Une Femme Est Une Femme (Jean-Luc Godard, 1961)

21Mar10

In this comic tale loosely tied together by the desire of a woman to have a baby, Jean-Luc Godard spends eighty minutes bombarding us with visual gags, exaggerated petty fall-outs between a couple in their apartment, and funky music set to the streets of Paris. It is ultimately a stage created for Miss Karina, who Godard loved so dearly, to exhibit her talents and act all cute. She works in the sweetest strip club that is just about conceivable: the women sing and the men sit quite respectfully and drink coffee whilst watching. But at night she returns home to the love of her life and they humorously bicker and play out little banter-shows for the audience (namely, us, who are recognised directly by looks into the camera). She burns the steak for dinner when he would have preferred fish, but rare meat at a minimum. He rides around the lounge on a bike when she talks. She tosses eggs in the air and talks on the phone whilst we wait for them to descend again. They both play a game with books where they block out words in the titles to communicate with one another. Her motherly instinct is strong, and she’s so desirous of a child that she resorts to stuffing pillows up her jumper so her mirror image at least appears like she’s pregnant. She sees the elderly people outside and wants a baby even more. But he’s not interested, and the feather light dispute continues as they fool around.

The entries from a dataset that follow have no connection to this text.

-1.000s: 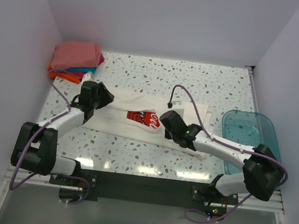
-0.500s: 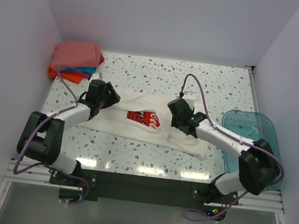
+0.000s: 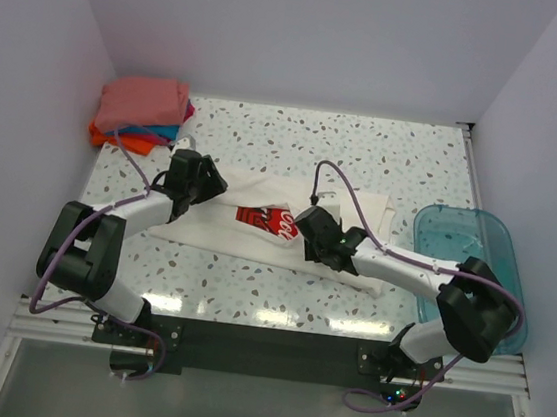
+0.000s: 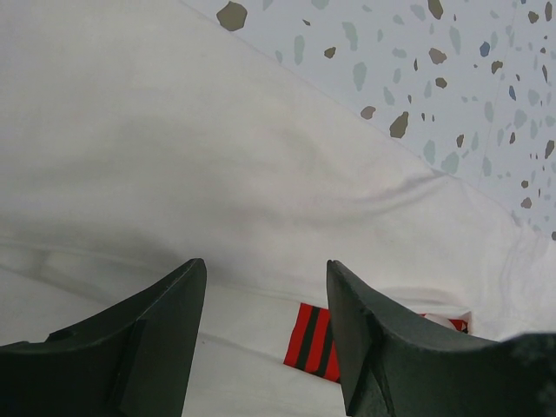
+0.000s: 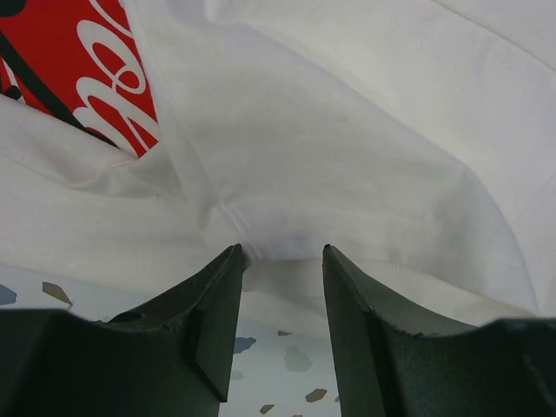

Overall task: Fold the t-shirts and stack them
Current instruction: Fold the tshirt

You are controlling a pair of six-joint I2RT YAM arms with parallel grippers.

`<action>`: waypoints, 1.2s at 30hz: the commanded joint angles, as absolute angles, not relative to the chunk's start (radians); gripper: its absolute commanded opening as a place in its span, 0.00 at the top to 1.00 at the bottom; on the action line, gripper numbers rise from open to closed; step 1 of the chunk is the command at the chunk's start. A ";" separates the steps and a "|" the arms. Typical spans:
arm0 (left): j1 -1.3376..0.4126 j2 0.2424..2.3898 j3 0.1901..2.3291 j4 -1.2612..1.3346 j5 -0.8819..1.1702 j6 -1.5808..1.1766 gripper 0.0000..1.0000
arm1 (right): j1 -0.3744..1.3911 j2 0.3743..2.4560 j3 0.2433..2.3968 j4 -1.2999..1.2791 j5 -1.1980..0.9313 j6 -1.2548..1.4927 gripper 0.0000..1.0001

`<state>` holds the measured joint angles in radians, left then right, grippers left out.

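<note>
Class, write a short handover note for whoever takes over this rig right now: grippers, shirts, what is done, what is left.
Left gripper: open, over the white t-shirt, holding nothing.
Right gripper: open, at that shirt's near edge.
The shirt lies partly folded between the arms, red print showing.
Done: folded stack in the far left corner, pink on top.
Left: finish folding, add it to the stack.

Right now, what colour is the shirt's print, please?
Red with white script; print clearest in right wrist view.
</note>
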<state>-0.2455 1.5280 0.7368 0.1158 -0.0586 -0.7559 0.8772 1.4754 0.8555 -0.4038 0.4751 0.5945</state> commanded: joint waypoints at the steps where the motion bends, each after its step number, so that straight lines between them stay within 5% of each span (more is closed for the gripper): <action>1: -0.250 1.525 0.770 0.170 -0.058 -0.738 0.38 | 0.893 1.483 0.850 -0.335 0.482 0.611 0.55; 13: -0.250 1.539 0.772 0.173 -0.057 -0.736 0.38 | 0.913 1.508 0.848 -0.299 0.459 0.597 0.65; 21: -0.250 1.539 0.772 0.170 -0.061 -0.738 0.38 | 0.916 1.485 0.827 -0.314 0.451 0.615 1.00; 36: -0.250 1.539 0.788 0.152 -0.074 -0.738 0.39 | 0.925 1.295 0.718 -0.374 0.408 0.652 1.00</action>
<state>-0.2455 1.5383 0.7486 0.1162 -0.0589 -0.7559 0.9173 1.3212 0.7475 -0.3698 0.4232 0.6228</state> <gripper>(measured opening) 0.617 0.008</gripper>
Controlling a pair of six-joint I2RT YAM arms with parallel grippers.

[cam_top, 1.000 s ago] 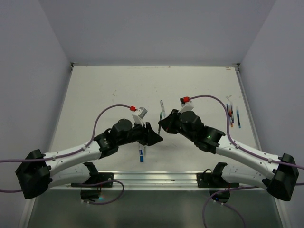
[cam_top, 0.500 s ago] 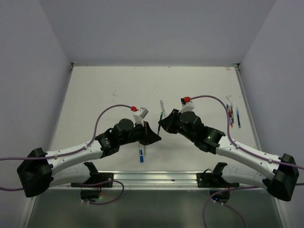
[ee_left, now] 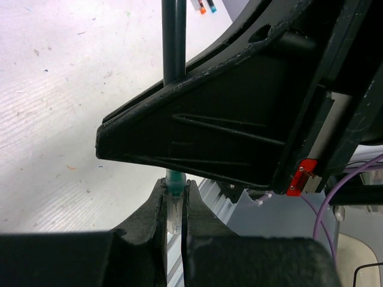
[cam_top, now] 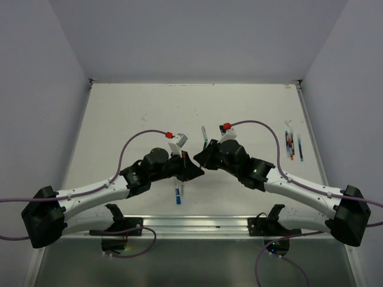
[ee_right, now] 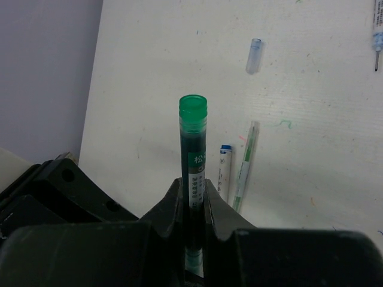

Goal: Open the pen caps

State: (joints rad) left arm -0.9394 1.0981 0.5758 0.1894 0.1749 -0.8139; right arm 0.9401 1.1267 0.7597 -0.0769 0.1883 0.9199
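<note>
Nearest the arm bases, a blue pen [cam_top: 177, 195] and a pale, thin pen [cam_top: 182, 190] lie side by side on the white worktop [cam_top: 131, 113], just below the two tools. The right wrist view shows both more plainly, along with a loose clear cap [ee_right: 255, 55] lying well apart from them, which the overhead view does not show.

Above the pair, the two tools meet tip to tip at mid-worktop. The left tool [ee_left: 174, 192] is pinched together on a clear pen cap [ee_left: 173, 214]. The green collar just above its fingers [ee_left: 157, 200] shows only in the left wrist view. There the right tool's black housing crosses the frame and hides most of the barrel.

The right tool [ee_right: 193, 192] is clamped on the green-black pen [ee_right: 192, 149], whose green end stands clear above the fingers. From overhead the tools' bodies cover the grip, and only the pen's far end sticks out.

Farther off, near the right edge, several more pens [cam_top: 291, 143] lie close together.
</note>
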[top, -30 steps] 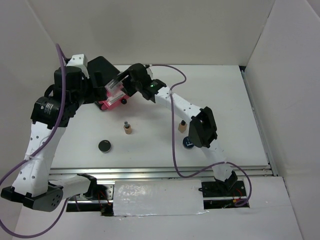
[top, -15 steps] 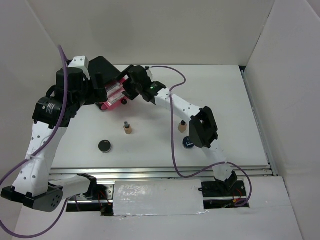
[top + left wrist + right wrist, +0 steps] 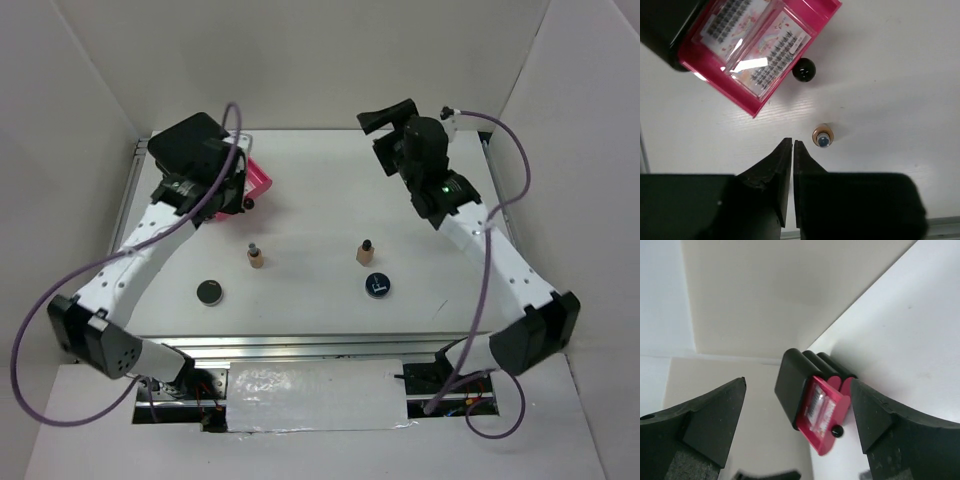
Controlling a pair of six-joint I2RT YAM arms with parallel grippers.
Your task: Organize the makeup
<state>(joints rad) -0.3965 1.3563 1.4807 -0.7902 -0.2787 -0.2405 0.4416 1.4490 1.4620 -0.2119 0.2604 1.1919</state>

In the end, they both cheat with other people out of frustration (if that emotion is possible in this film), though she confesses and apologises whilst he doesn’t. The difference is also that he goes with a prostitute, and she goes with a loving friend. This latter man, played by Jean-Paul Belmondo from Breathless, is the Godardian type that writes down everything he does in a notebook, and charms Karina’s character by taking her for a drink and playing her a Charles Aznavour record on the jukebox. He even bangs his head against the wall to prove his love for her.

This is all relatively amusing, but despite its light-hearted pretense, Une Femme does seem to want to say something about relationships and women that is somehow lost in the humour. The intent is clearly there in the sincerity of parts of the script, but, in comparison to other Godard films like Le Mepris and Vivre Sa Vie, its message is a lot less clear. Enjoy the gags while they last, but remember Godard’s best work, at this point in his career, was undoubtedly still to come.